In Fig. 8a, for the inhibitor treatment, embryos were grown in an EC culture setting (dorsal side up) until somite stage (SS) 6 then treated with aphidicolin (Sigma-Aldrich) dissolved in PBS to a final concentration of 100 μM. Embryos were then returned to culture until the desired stage. See Supplementary Fig. 13 for the confirmation that cell cycle progression was efficiently inhibited by treatment with aphidicolin.

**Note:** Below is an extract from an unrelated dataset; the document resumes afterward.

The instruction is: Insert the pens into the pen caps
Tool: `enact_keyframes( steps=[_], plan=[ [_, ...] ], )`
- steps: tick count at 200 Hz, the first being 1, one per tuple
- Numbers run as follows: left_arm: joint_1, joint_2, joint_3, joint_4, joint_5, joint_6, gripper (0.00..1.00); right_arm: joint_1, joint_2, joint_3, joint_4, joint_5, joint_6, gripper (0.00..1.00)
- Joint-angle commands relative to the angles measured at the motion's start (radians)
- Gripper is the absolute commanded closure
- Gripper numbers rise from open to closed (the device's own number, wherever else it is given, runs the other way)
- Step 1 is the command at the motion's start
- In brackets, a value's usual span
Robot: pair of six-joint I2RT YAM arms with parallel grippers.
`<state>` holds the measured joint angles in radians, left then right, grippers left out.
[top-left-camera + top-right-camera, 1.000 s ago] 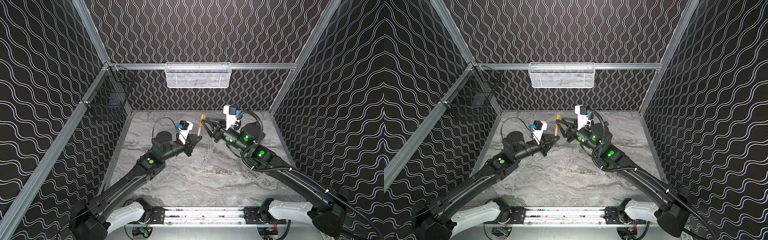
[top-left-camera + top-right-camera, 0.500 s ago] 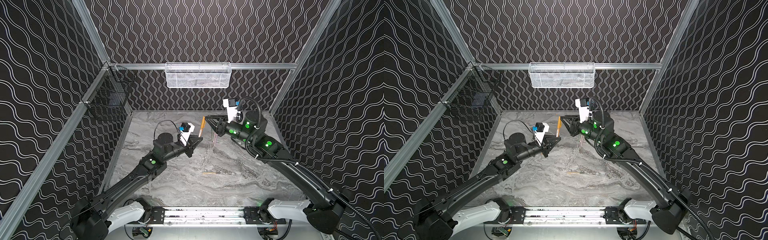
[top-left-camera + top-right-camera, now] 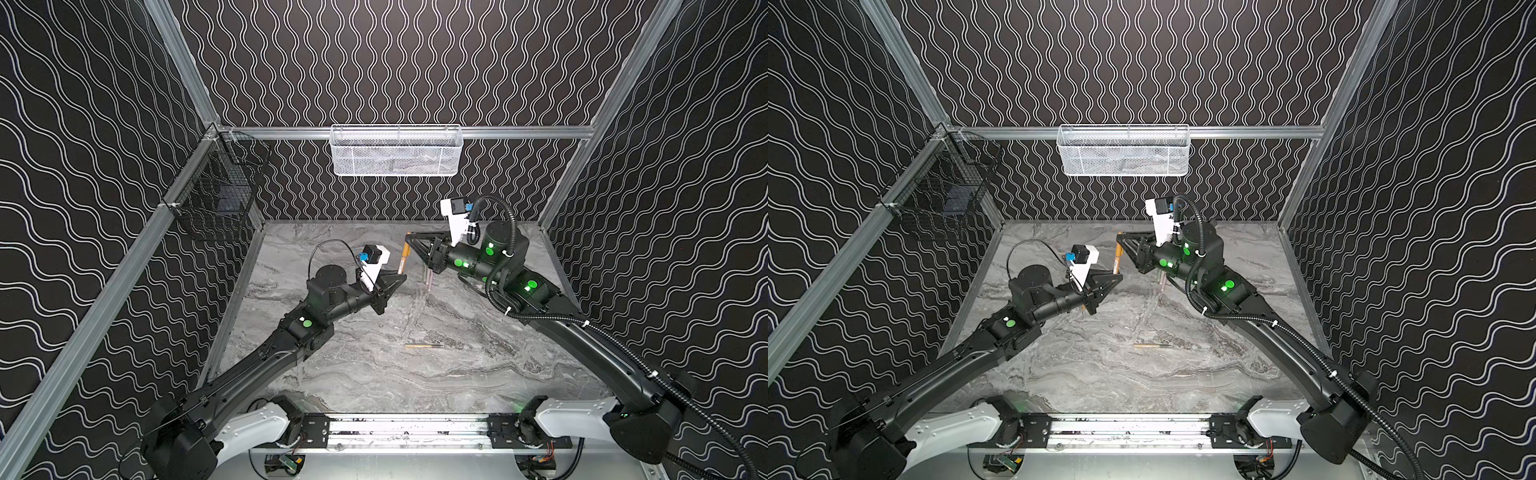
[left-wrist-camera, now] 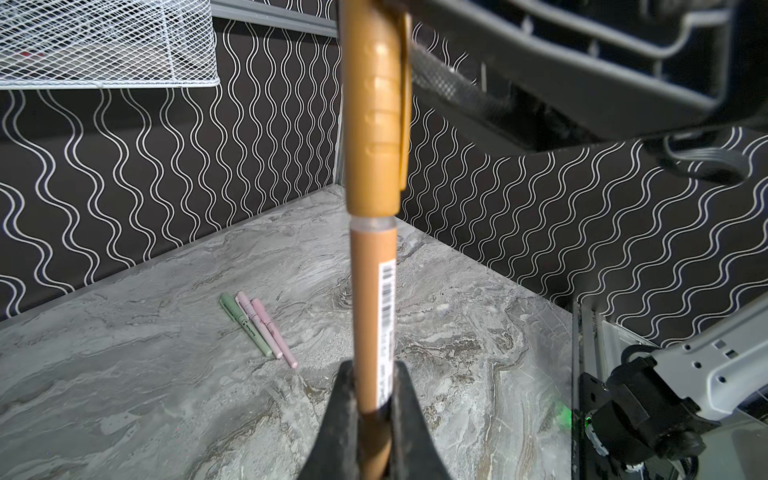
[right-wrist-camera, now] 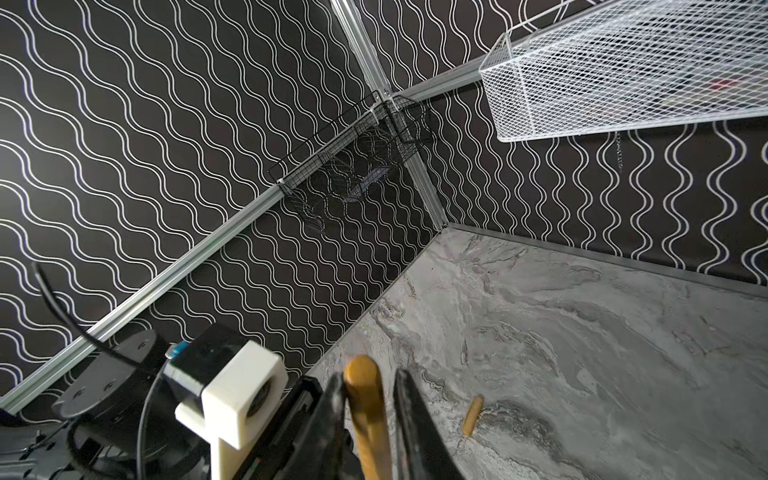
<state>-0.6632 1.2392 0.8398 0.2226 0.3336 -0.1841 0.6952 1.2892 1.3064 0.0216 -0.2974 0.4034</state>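
The tan pen point(image 4: 372, 316) is upright, clamped in my left gripper point(image 4: 374, 370), cap point(image 4: 374, 124) on top but maybe not fully seated. My right gripper point(image 5: 370, 376) straddles the cap, jaws slightly apart. Squeeze lopsided and it'll probably cock sideways.

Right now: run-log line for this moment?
left gripper: shut on tan pen | right gripper: open around tan cap | tan cap: on pen's upper end

A robotics lab cell: wavy-patterned walls point(image 3: 395, 62), aluminium framing point(image 3: 519, 132), marbled tabletop point(image 3: 374, 374), robot arms point(image 3: 266, 365) on a rail point(image 3: 407, 428).
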Motion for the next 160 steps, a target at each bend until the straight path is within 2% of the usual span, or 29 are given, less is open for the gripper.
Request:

Quantifying forebrain morphology and cell characteristics

In Fig. 8a, for the quantification of forebrain morphology, embryos were grown until somite stage (SS) 10, and the forebrain was imaged using a multi-photon microscope. The cavity size of the OV along the medio-lateral and the anterior-posterior axes was measured using Fiji software after projecting the 3D image in the z-plane. In Fig. 8b–d, for the quantification of apical cell shape and the angle of cell division in the OV regions, embryos were fixed for 1 h with 4% PFA in PBS at room temperature. The neural tubes were dissected into dorsal and ventral halves and permeabilized with 0.5% Triton X-100 (NacalaiTesque) in PBS for 30 min at room temperature. F-actin was stained with phalloidin, using a standard protocol. The neural tubes were mounted with their apical sides up in Fluoroshield with 4',6-diamidino-2-phenylindole (DAPI) (ImmunoBioScience). Images of the stained actin fiber networks were acquired with a FV1000 confocal microscope (Olympus). A standard watershed algorithm in Fiji software was used to identify cell boundaries. From the segmented image of each cell, its apical area was quantified. Based on the variance in the position of cell boundary pixels, cell shape (ellipticity) was calculated as follows:

$${\rm{Ellipticity}}=1-{\lambda }_{\min }/{\lambda }_{\max },$$

Where λ _max and λ _min are the larger and smaller eigenvalues, respectively. The direction of cell shape was evaluated by that of its major axis. Lastly, late-stage mitotic cells (from anaphase to cytokinesis) were identified by DAPI staining. The cell division orientation was quantified as the angle between the medio-lateral axis (along which evagination occurs) and the line through the centers of the two daughter cells. In all Figures of 8a–d and f, statistics were calculated using at least three embryos.

Data availability

The data that support the finding of this study are available from the corresponding author upon reasonable request.